**Your task**
Only lines holding the string "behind" are wanted; copy each one from the material.

**Data for processing**
━━━

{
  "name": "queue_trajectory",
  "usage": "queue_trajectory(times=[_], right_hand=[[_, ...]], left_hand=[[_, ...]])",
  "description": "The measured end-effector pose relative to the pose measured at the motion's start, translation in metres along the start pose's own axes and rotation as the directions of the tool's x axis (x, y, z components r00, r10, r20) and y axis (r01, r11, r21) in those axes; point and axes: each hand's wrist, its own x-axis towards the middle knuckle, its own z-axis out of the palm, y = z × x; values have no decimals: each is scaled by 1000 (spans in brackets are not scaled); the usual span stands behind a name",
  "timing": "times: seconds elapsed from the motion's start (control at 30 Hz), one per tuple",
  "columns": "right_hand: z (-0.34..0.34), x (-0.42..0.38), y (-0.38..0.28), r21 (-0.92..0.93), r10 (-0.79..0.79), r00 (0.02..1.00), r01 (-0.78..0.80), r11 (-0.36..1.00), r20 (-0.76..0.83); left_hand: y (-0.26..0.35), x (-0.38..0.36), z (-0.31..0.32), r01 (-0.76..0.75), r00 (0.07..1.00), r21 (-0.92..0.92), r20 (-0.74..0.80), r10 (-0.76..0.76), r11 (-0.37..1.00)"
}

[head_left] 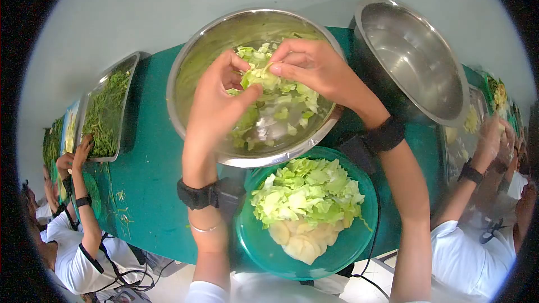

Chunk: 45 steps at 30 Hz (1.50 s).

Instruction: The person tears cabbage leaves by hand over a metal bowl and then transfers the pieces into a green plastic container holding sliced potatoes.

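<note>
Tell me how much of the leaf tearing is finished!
Looks done: small leaf pieces in the metal bowl. In hand: a pale leaf, between the left hand and right hand. Left: probably that leaf; the hands hide part of the bowl, so I can't tell about more.

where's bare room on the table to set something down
Most room: the bare table between left tray and middle steel bowl, down to your left forearm, though scraps dot its lower left. Crowded: around the green bowl, with your right forearm, a cable and the steel bowl close by.
</note>
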Motion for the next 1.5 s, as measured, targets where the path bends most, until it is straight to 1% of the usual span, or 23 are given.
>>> queue_trajectory(times=[0.17, 0.27, 0.37, 0.47, 0.57, 0.67, 0.77, 0.87, 0.97, 1.07, 1.17, 1.27, 1.37, 1.47, 1.5], right_hand=[[2, 0, 3, 63, -12, 999, 15, 998, -32], [-2, -1, -7, 66, 111, 993, -113, 991, 24], [-3, -1, -9, 39, 156, 988, -156, 987, -7], [-3, -1, -13, 73, 107, 994, -109, 991, 31], [1, 0, -3, 88, 34, 999, -36, 995, 32], [1, -1, -2, 64, 20, 996, -26, 998, 91], [2, -1, -2, 66, 37, 993, -45, 997, 111], [2, -1, 1, -5, 16, 996, -16, 1000, 83], [3, -1, 2, 10, 27, 998, -28, 1000, 48], [2, -1, 5, -7, 43, 999, -43, 999, 28], [2, 0, 3, -18, 60, 998, -59, 998, 27], [2, 1, 8, -49, 35, 999, -35, 998, 12], [2, 0, 9, -52, 21, 1000, -20, 998, 23], [2, 0, 3, -75, 22, 999, -19, 997, 41], [3, 0, 3, -49, 2, 999, -1, 999, 41]], left_hand=[[-4, 2, -4, 14, 1000, 110, -18, -12, 994], [1, 0, -2, -1, 1000, 72, -25, 2, 997], [1, 1, -3, 10, 1000, 58, -18, -9, 998], [0, 2, -4, 22, 999, 68, -35, -19, 997], [1, 2, -3, 21, 999, 105, -51, -16, 994], [1, 2, -2, 12, 999, 139, -44, -6, 990], [1, 1, -1, -7, 1000, 165, -10, 9, 986], [1, 0, 0, -33, 999, 115, 27, 30, 993], [7, -3, 2, -26, 999, 104, 26, 24, 994], [5, -4, 3, -12, 999, 54, 46, 10, 998], [4, -3, 2, 11, 998, 46, 67, -14, 999], [9, -2, 0, 69, 994, 42, 78, -72, 997], [4, -2, 1, 80, 994, -19, 70, -78, 997], [5, -2, -2, 106, 991, 6, 86, -106, 994], [2, -2, -2, 101, 993, -19, 60, -99, 995]])
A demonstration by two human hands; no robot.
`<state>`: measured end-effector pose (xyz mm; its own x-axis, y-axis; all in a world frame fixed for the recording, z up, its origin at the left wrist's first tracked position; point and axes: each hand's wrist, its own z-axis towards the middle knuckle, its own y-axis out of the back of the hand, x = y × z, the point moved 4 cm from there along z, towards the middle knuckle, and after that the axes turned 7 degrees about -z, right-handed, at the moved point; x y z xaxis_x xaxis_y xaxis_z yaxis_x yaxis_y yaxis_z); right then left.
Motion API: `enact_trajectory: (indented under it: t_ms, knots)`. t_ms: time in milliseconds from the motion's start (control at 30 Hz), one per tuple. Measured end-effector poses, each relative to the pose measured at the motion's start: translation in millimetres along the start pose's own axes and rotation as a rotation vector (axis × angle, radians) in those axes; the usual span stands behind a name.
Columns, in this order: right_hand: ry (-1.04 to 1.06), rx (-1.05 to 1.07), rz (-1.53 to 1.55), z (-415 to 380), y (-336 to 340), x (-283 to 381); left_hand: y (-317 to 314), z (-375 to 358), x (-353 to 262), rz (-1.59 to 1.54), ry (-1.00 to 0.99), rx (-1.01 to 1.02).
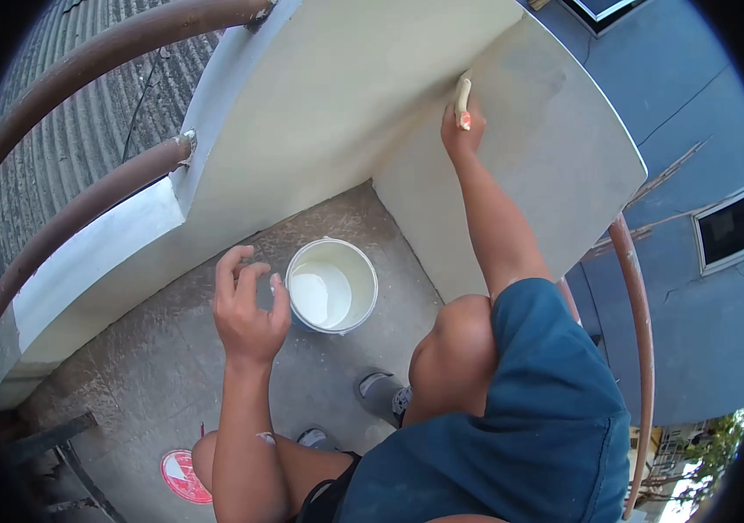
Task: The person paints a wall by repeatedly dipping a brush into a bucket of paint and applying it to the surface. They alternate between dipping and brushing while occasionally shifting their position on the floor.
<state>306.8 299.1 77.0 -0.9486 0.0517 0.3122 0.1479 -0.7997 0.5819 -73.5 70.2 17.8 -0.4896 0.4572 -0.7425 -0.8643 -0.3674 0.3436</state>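
My right hand (463, 131) is wrapped round the pale handle of a paintbrush (464, 91), whose near end is orange-red. It is held up at the inner corner of the low wall, where the cream panel (363, 78) meets the greyer side panel (546, 131); the bristles are hardly visible. My left hand (250, 305) hovers in the air with its fingers apart and bent, holding nothing. Just to its right stands a white bucket (375, 301) with white paint (324, 292) inside.
A red and white round lid (186, 475) lies on the grey floor (154, 375) by my knee. Brown metal rails (84, 192) curve along the left, and another rail (638, 314) rises at the right. A dark metal frame (76, 471) stands at lower left.
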Motion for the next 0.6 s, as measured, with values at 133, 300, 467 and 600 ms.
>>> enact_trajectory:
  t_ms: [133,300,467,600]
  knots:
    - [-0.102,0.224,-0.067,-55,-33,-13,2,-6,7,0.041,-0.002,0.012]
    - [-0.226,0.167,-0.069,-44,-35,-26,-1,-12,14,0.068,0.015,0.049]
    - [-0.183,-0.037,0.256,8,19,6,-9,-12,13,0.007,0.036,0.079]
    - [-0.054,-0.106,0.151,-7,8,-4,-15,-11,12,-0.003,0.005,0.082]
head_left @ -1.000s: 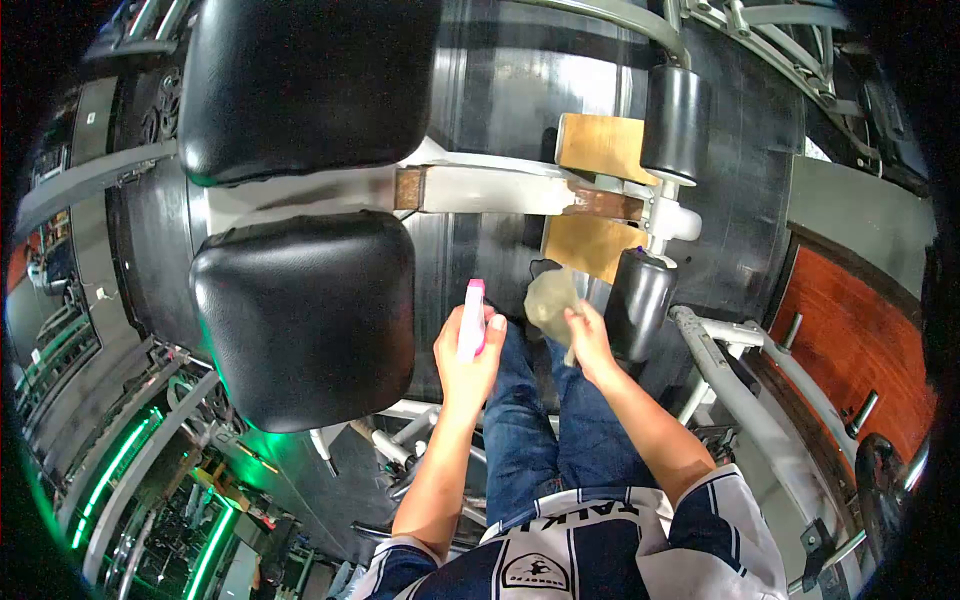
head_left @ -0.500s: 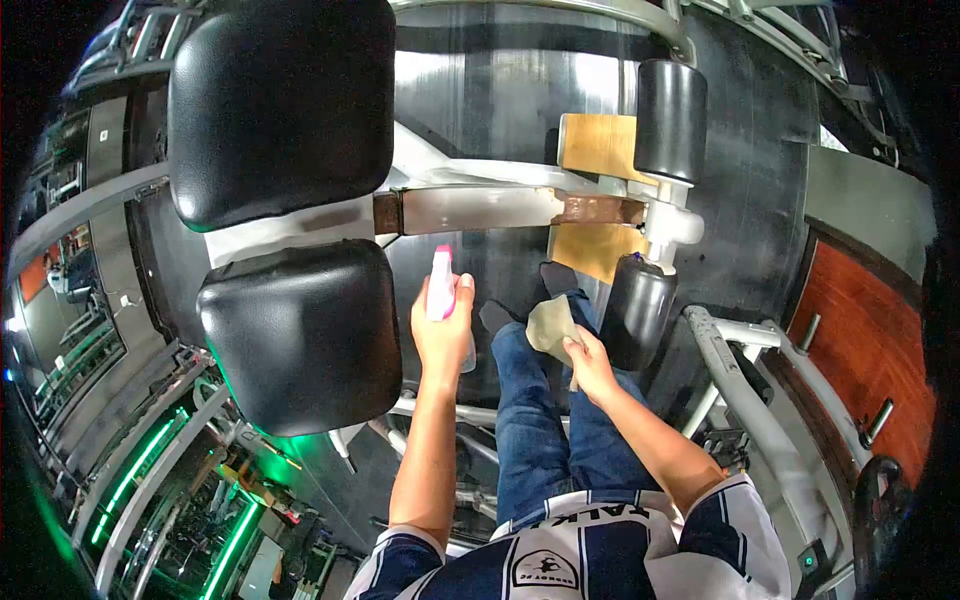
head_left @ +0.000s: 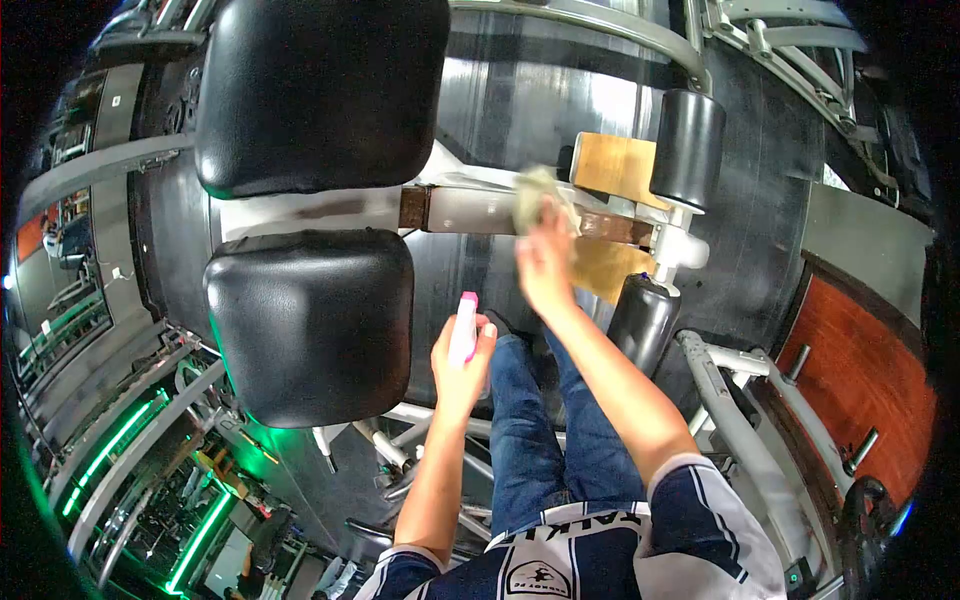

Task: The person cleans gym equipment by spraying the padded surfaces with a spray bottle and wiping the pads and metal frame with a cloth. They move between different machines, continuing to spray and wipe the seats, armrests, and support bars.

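My left hand [head_left: 460, 365] is closed round a spray bottle with a white and pink head [head_left: 463, 335]; the hand hides much of its body. With my right hand [head_left: 545, 260], blurred by motion, I hold a pale greenish cloth [head_left: 540, 200] over the white metal beam [head_left: 470, 210] of a gym machine. Cloth and beam overlap in view and look to be touching. Brown worn patches mark the beam on both sides of the cloth. Two black padded cushions [head_left: 310, 325] sit at the beam's left end.
Black foam rollers [head_left: 688, 150] are mounted at the beam's right end, near wooden plates [head_left: 615, 165]. A grey metal frame [head_left: 735, 430] stands at the right, beside a red-brown panel [head_left: 850, 370]. Green-lit gym equipment [head_left: 200, 530] shows at lower left.
My right hand has moved the cloth up and forward from above my legs onto the beam. My left hand with the spray bottle sits slightly lower and further right in view.
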`<state>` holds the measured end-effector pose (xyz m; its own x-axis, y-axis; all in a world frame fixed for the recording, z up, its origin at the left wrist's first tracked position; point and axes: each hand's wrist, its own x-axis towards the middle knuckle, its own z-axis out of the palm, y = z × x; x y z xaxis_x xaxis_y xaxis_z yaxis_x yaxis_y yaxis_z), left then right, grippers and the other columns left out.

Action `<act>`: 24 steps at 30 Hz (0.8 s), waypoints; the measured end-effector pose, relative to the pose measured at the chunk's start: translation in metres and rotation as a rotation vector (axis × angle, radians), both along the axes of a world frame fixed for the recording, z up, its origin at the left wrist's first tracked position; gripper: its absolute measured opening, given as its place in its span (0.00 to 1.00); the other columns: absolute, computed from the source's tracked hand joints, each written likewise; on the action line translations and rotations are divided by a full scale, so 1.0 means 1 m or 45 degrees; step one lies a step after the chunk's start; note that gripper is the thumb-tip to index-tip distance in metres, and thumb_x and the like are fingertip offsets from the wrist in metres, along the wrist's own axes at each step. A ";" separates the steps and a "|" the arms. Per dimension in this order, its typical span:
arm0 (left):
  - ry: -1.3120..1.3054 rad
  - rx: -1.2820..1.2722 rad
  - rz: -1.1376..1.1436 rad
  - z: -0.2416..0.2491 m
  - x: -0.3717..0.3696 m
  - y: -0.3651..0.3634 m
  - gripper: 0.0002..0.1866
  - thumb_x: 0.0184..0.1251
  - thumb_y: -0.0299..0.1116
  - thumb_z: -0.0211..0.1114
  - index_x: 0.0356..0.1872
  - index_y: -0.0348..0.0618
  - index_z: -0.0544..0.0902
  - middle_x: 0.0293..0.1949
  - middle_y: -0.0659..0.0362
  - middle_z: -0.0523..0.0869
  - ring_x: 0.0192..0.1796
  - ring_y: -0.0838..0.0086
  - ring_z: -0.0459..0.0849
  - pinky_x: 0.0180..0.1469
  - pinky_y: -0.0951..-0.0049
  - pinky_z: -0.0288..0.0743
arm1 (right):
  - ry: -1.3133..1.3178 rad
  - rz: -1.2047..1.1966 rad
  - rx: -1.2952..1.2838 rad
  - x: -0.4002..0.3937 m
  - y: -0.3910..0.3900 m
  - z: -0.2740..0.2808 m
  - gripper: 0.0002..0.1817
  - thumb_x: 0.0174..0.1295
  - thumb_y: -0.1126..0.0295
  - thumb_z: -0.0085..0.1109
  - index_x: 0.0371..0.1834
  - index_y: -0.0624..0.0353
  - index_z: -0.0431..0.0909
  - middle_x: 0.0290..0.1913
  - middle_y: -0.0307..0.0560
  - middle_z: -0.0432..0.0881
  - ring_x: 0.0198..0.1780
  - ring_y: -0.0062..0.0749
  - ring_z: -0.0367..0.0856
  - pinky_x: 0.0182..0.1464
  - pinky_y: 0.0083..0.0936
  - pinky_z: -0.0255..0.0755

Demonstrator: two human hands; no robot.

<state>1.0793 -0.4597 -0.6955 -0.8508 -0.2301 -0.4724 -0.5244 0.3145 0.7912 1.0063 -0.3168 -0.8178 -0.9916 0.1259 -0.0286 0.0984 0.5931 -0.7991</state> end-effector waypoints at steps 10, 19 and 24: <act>-0.062 0.044 0.034 -0.004 0.075 -0.011 0.10 0.62 0.34 0.72 0.37 0.39 0.84 0.26 0.61 0.82 0.29 0.79 0.78 0.35 0.74 0.73 | 0.142 0.690 0.338 -0.040 -0.036 0.052 0.38 0.56 0.66 0.66 0.73 0.31 0.68 0.80 0.40 0.55 0.81 0.51 0.46 0.76 0.67 0.42; -0.046 0.123 0.024 0.001 0.062 -0.017 0.11 0.62 0.35 0.72 0.39 0.39 0.84 0.27 0.60 0.82 0.30 0.78 0.80 0.36 0.74 0.75 | -0.014 0.064 0.214 -0.036 0.064 -0.031 0.22 0.71 0.61 0.48 0.63 0.60 0.77 0.69 0.62 0.71 0.71 0.60 0.67 0.72 0.52 0.58; -0.007 0.143 0.042 -0.013 0.076 -0.015 0.11 0.62 0.34 0.72 0.40 0.39 0.84 0.28 0.59 0.84 0.30 0.76 0.81 0.37 0.73 0.75 | -0.725 0.807 -0.015 -0.153 0.018 0.020 0.23 0.72 0.55 0.44 0.58 0.58 0.81 0.57 0.62 0.82 0.61 0.56 0.79 0.64 0.43 0.70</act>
<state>1.1553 -0.4745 -0.7082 -0.8410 -0.2033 -0.5014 -0.5374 0.2063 0.8177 0.8535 -0.2990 -0.7980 -0.7086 -0.4518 -0.5419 0.1392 0.6634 -0.7352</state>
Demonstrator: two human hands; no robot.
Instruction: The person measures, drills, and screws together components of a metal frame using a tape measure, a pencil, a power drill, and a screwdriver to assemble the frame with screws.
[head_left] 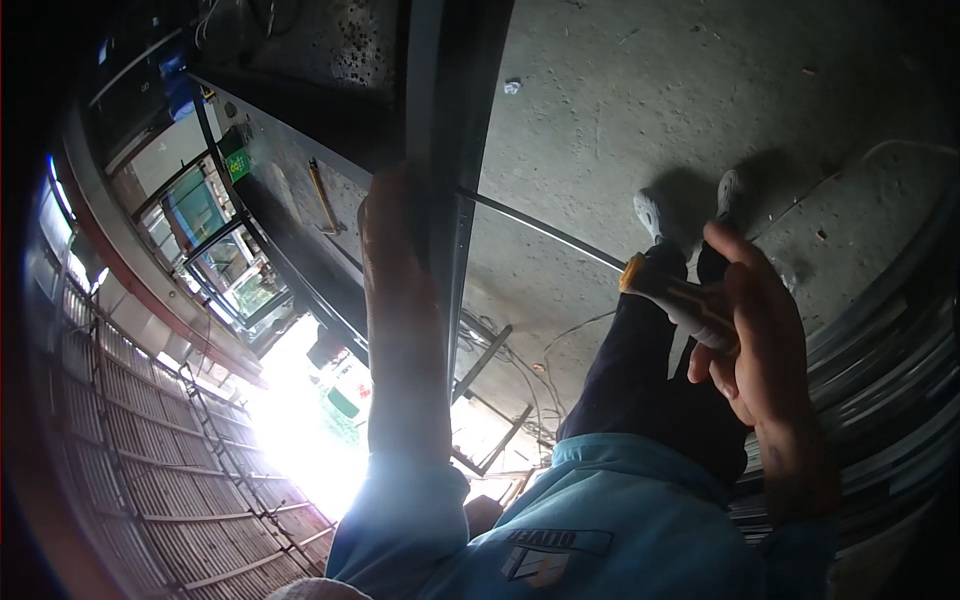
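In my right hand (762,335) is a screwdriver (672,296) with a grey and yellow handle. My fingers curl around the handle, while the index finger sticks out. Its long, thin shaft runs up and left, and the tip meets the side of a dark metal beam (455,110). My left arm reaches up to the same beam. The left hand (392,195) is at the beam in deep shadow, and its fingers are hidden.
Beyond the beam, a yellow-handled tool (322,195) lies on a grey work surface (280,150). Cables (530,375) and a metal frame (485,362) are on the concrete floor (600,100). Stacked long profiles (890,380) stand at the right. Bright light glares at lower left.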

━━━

**Expected answer**
  "description": "The measured end-effector pose relative to the pose measured at the motion's start, translation in metres along the start pose's own axes and rotation as the directions of the tool's x axis (x, y, z components r00, r10, r20) and y axis (r01, r11, r21) in those axes; point and axes: each hand's wrist, its own x-axis towards the middle knuckle, its own z-axis out of the palm, y = z × x; values have no decimals: each is scaled by 1000 (spans in brackets are not scaled); the usual span stands behind a name",
Motion API: `enact_trajectory: (indented under it: t_ms, knots)`. t_ms: time in milliseconds from the motion's start (control at 30 Hz), one per tuple. Measured end-effector poses, each relative to the pose measured at the motion's start: translation in millimetres along the start pose's own axes and rotation as a rotation vector (axis × angle, radians) in those axes; the usual span stands behind a name.

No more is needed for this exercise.